__Exercise prompt__:
An exact copy of every entry is needed, with no images.
☆ ☆ ☆ ☆ ☆
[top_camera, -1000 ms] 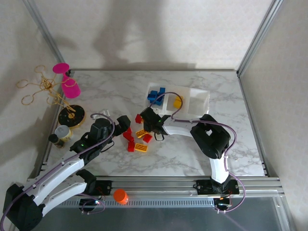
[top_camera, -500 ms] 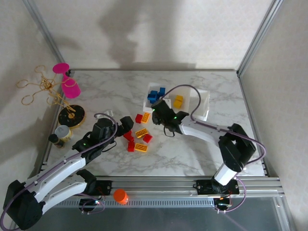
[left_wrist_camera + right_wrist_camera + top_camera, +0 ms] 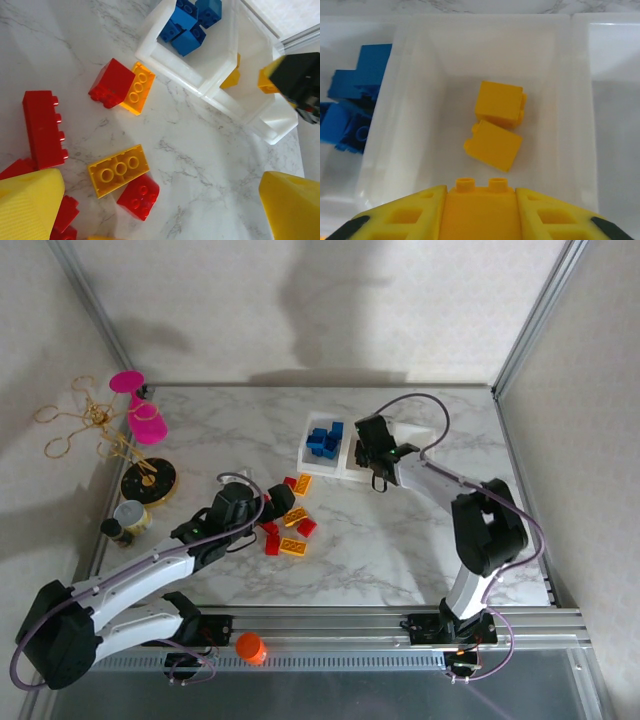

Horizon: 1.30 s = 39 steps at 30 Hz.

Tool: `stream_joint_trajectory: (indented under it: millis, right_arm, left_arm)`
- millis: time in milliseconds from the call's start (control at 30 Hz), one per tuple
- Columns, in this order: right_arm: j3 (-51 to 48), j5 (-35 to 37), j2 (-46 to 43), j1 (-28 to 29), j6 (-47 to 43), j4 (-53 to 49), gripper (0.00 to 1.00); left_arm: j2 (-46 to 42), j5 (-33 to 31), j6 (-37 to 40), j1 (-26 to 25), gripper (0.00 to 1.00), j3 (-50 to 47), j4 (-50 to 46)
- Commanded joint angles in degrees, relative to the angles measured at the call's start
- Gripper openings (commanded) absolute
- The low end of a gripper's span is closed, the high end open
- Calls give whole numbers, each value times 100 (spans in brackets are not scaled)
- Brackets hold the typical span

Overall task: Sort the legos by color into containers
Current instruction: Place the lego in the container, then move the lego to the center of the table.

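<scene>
My right gripper (image 3: 480,216) is shut on a yellow brick (image 3: 480,207) and hovers over the middle compartment of the clear tray (image 3: 580,125). Two yellow bricks (image 3: 495,117) lie in that compartment. Blue bricks (image 3: 352,115) fill the left one. From the top view the right gripper (image 3: 372,447) is above the tray (image 3: 415,445). My left gripper (image 3: 160,210) is open over the loose pile: a yellow brick (image 3: 119,170), a red brick (image 3: 138,196), a long red brick (image 3: 44,129), and a red and yellow pair (image 3: 120,86). From above, the left gripper (image 3: 262,502) sits at the pile's left edge (image 3: 288,530).
A pink cup (image 3: 145,418), a gold wire stand (image 3: 90,425), a black-and-gold disc (image 3: 148,480) and a small jar (image 3: 128,515) crowd the table's left side. An orange cap (image 3: 250,647) rests on the front rail. Bare marble lies right of the pile.
The right arm has swung from the pile to above the tray's middle compartment, carrying a yellow brick. The left gripper has crept right toward the pile.
</scene>
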Motion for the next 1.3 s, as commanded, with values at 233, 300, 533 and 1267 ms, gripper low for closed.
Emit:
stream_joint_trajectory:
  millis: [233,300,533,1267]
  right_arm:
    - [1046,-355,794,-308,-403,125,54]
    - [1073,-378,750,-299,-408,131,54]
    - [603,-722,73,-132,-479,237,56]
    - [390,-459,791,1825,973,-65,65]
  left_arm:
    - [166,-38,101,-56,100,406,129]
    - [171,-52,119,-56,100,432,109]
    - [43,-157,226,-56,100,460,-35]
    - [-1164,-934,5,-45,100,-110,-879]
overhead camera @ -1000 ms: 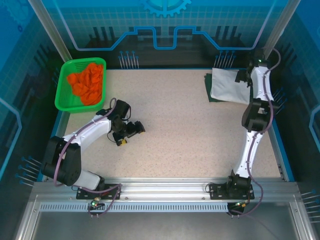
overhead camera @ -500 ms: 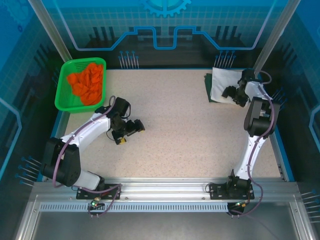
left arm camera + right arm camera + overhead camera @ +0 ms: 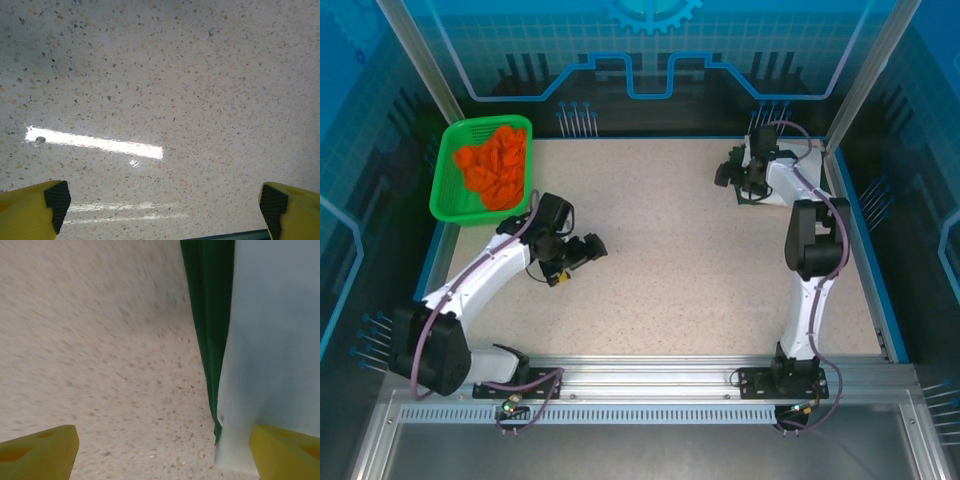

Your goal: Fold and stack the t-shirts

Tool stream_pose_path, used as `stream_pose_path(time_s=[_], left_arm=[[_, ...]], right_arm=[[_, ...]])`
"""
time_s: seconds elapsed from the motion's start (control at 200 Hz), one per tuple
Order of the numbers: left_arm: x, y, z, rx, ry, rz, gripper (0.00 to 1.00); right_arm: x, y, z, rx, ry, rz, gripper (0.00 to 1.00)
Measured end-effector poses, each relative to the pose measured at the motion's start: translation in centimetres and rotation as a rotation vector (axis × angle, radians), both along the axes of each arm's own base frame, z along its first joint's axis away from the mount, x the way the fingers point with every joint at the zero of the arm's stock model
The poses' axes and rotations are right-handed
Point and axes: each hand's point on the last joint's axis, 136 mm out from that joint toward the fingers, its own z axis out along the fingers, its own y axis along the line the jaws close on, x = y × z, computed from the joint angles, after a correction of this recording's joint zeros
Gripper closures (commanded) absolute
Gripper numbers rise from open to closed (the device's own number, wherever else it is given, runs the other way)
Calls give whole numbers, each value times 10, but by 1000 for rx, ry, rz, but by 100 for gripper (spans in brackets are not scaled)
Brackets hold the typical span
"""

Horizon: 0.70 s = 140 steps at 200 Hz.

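White t-shirt (image 3: 275, 340) is lying smooth & flat on top of the dark green t-shirt (image 3: 210, 315), w/ a green strip peeking out along its left edge, near the table's (image 3: 660, 240) far-right corner. Right gripper (image 3: 160, 455) is hovering low at the stack's edge, fingers spread wide. Left gripper (image 3: 160, 212) is hanging over bare tabletop, fingers apart.

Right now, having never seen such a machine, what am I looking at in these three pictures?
Two robot arms are bolted to a speckled table. One picture looks down from above; the others come from a camera on each wrist. The left gripper is open over bare table. The right gripper is open beside a white t-shirt, a dark green t-shirt showing along its edge. A green basket holds orange cloth. Nothing is held.
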Motion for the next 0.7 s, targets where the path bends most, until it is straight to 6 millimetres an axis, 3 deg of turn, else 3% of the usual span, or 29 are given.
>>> stream_pose_path(time_s=[0.09,0.19,0.255,0.355,0.455,0.545,0.615,0.7], left_arm=[[-2,1,8,-7,-28,7,1],[-5,5,15,-1,-46,19,1],[-6,8,16,15,-51,28,1],[-2,16,23,58,-68,51,1],[14,27,44,111,-160,93,1],[27,43,72,163,-310,148,1],[36,57,98,206,-459,193,1],[45,77,126,273,-649,246,1]], right_arm=[[-7,-8,-31,-5,75,-14,11],[-7,-8,-16,0,52,-14,8],[-7,-8,4,-4,17,-10,1],[-11,-7,52,-9,-81,6,0],[-23,-5,110,-4,-237,14,0],[-48,-6,154,-1,-388,11,0],[-68,-8,170,-2,-477,0,0],[-87,-13,167,-31,-527,-27,0]])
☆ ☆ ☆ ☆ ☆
__Written answer__:
[top_camera, -1000 ms] 
[top_camera, -500 ms] 
[left_wrist_camera + right_wrist_camera + top_camera, +0 ms] 

Horizon: 1.30 s = 39 steps at 30 Hz.

Tool: `stream_joint_trajectory: (indented under it: millis, right_arm, left_arm)`
- millis: time in milliseconds from the call's start (control at 30 Hz), one per tuple
- Columns, in this order: right_arm: j3 (-51 to 48), j5 (-35 to 37), j2 (-46 to 43), j1 (-28 to 29), j6 (-47 to 43), j4 (-53 to 49), gripper (0.00 to 1.00); left_arm: j2 (-46 to 42), j5 (-33 to 31), j6 (-37 to 40), j1 (-26 to 25), gripper (0.00 to 1.00), j3 (-50 to 47), j4 (-50 to 46)
- Commanded joint angles in degrees, relative to the angles measured at the call's start
- Gripper openings (commanded) absolute
- The low end of a gripper's span is closed, the high end open
- Calls give whole numbers, each value times 100 (spans in brackets are not scaled)
- Brackets hold the typical span

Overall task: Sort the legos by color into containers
Current instruction: Place the lego in the container, then move the lego to the center of the table.

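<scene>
My right gripper (image 3: 480,216) is shut on a yellow brick (image 3: 480,207) and hovers over the middle compartment of the clear tray (image 3: 580,125). Two yellow bricks (image 3: 495,117) lie in that compartment. Blue bricks (image 3: 352,115) fill the left one. From the top view the right gripper (image 3: 372,447) is above the tray (image 3: 415,445). My left gripper (image 3: 160,210) is open over the loose pile: a yellow brick (image 3: 119,170), a red brick (image 3: 138,196), a long red brick (image 3: 44,129), and a red and yellow pair (image 3: 120,86). From above, the left gripper (image 3: 262,502) sits at the pile's left edge (image 3: 288,530).
A pink cup (image 3: 145,418), a gold wire stand (image 3: 90,425), a black-and-gold disc (image 3: 148,480) and a small jar (image 3: 128,515) crowd the table's left side. An orange cap (image 3: 250,647) rests on the front rail. Bare marble lies right of the pile.
The right arm has swung from the pile to above the tray's middle compartment, carrying a yellow brick. The left gripper has crept right toward the pile.
</scene>
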Motion for the next 1.3 s, as commanded, with values at 233, 300, 533 and 1267 ms, gripper low for closed.
Emit:
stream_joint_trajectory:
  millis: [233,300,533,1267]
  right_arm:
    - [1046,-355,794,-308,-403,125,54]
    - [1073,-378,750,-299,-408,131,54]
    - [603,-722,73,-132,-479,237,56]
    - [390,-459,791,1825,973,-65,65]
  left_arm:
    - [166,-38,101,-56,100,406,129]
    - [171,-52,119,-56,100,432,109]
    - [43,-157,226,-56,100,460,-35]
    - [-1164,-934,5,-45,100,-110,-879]
overhead camera @ -1000 ms: 
overhead camera @ -500 ms: 
left arm camera + right arm camera + overhead camera @ +0 ms: 

Your goal: Fold and stack the t-shirts

Tool stream_pose_path, used as `stream_pose_path(time_s=[_], left_arm=[[_, ...]], right_arm=[[_, ...]])`
"""
time_s: seconds elapsed from the motion's start (control at 200 Hz), one per tuple
Order of the numbers: left_arm: x, y, z, rx, ry, rz, gripper (0.00 to 1.00); right_arm: x, y, z, rx, ry, rz, gripper (0.00 to 1.00)
Measured end-effector poses, each relative to the pose measured at the motion's start: translation in centimetres and rotation as a rotation vector (axis × angle, radians), both along the axes of each arm's own base frame, z along its first joint's axis away from the mount, x the way the fingers point with every joint at the zero of the arm's stock model
The poses' axes and rotations are right-handed
Point and axes: each hand's point on the last joint's axis, 136 mm out from that joint toward the fingers, its own z axis out along the fingers, its own y axis along the line the jaws close on, x = y × z, computed from the joint angles, after a correction of this recording's joint zeros
Gripper closures (commanded) absolute
Gripper numbers rise from open to closed (the device's own number, wherever else it is given, runs the other way)
Calls give whole numbers, each value times 10, but by 1000 for rx, ry, rz, but by 100 for gripper (spans in brackets are not scaled)
Brackets hold the typical span
"""

Horizon: 0.70 s = 140 steps at 200 Hz.

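White t-shirt (image 3: 275, 340) is lying smooth & flat on top of the dark green t-shirt (image 3: 210, 315), w/ a green strip peeking out along its left edge, near the table's (image 3: 660, 240) far-right corner. Right gripper (image 3: 160, 455) is hovering low at the stack's edge, fingers spread wide. Left gripper (image 3: 160, 212) is hanging over bare tabletop, fingers apart.

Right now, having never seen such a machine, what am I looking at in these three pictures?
Two robot arms are bolted to a speckled table. One picture looks down from above; the others come from a camera on each wrist. The left gripper is open over bare table. The right gripper is open beside a white t-shirt, a dark green t-shirt showing along its edge. A green basket holds orange cloth. Nothing is held.
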Motion for the next 0.7 s, targets where the path bends most, until it is straight to 6 millimetres an axis, 3 deg of turn, else 3% of the usual span, or 29 are given.
>>> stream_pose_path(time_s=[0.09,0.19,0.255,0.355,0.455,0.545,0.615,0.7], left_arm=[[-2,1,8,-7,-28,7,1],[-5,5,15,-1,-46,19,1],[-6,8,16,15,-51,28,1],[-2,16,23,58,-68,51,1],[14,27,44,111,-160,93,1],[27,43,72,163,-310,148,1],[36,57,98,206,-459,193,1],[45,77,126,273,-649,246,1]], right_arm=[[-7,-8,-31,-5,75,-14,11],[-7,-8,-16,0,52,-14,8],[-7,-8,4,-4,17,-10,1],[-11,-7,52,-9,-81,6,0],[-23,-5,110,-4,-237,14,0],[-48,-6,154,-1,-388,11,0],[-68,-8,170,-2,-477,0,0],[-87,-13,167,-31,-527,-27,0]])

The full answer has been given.